Re: [I] Remove Dependency on Hadoop's Filesystem Class from Remove Orphan Files [iceberg]

via GitHub Sun, 17 Nov 2024 15:06:19 -0800


RussellSpitzer commented on issue #11541:
URL: https://github.com/apache/iceberg/issues/11541#issuecomment-2481634096


   > I have a few questions to help get started.
   > 
   > 1. Is 
[TestRemoveOrphanFilesProcedure](https://github.com/apache/iceberg/blob/acd7cc1126b192ccb53ad8198bda37e983aa4c6c/spark/v3.5/spark-extensions/src/test/java/org/apache/iceberg/spark/extensions/TestRemoveOrphanFilesProcedure.java#L70)
 a good place to add a new test for this?
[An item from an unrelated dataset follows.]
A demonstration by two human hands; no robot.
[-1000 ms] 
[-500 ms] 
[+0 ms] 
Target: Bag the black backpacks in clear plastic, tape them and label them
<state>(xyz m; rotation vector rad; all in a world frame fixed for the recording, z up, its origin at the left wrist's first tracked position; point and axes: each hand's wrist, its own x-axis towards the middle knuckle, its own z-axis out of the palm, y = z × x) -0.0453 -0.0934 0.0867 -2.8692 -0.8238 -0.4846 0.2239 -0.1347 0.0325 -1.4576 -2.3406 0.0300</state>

I found [this 
issue](https://github.com/apache/iceberg/issues/10539#issue-2362851350), maybe 
this is a good starting point for codifying the current problem?
   
   I think you could put new tests in here, but this may be a bit difficult to 
actually test since this will be a side effect within the action.
   
   
   > 2. > branch whenever a Hadoop class is about to be used and use FileIO
   > 
   > Is the idea to branch in 
[DeleteOrphanFilesSparkAction](https://github.com/apache/iceberg/blob/main/spark/v3.5/spark/src/main/java/org/apache/iceberg/spark/actions/DeleteOrphanFilesSparkAction.java)
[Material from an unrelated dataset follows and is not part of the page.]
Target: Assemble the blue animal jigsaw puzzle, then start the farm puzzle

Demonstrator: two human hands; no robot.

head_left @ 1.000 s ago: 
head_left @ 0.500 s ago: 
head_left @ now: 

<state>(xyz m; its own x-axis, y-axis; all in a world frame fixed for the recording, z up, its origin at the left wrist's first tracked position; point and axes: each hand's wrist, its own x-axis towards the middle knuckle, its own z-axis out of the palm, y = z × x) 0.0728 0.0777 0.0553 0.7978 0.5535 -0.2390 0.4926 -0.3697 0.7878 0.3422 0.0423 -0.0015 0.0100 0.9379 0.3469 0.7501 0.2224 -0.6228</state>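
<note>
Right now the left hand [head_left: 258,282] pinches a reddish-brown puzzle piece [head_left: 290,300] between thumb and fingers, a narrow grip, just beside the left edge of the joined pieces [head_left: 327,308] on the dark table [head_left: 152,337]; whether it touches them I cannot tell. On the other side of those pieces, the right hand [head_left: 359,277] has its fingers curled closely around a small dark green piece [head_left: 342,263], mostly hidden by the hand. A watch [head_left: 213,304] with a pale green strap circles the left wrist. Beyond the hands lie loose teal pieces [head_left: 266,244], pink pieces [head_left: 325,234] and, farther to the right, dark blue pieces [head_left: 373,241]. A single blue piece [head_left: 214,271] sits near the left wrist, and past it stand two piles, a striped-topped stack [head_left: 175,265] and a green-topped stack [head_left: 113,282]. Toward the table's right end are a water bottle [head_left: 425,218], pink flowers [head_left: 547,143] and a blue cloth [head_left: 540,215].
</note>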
 or in some other more general location(s)?
   
   Just DeleteOrphanFiles, there isn't another location that is using these 
classes I believe. The base actions are Hadoop agnostic.
   
   > 3. > we currently have everything we need in SupportPrefixOperations to 
allow a properly equipped FileIO instance to handle all of RemoveOrphanFiles 
without using any Hadoop Classes
   > 
   > I see `SupportPrefixOperations` has 5 FileIO implementations. Is the idea 
to lean on 
[ResolvingFileIO](https://github.com/apache/iceberg/blob/main/core/src/main/java/org/apache/iceberg/io/ResolvingFileIO.java#L46-L50)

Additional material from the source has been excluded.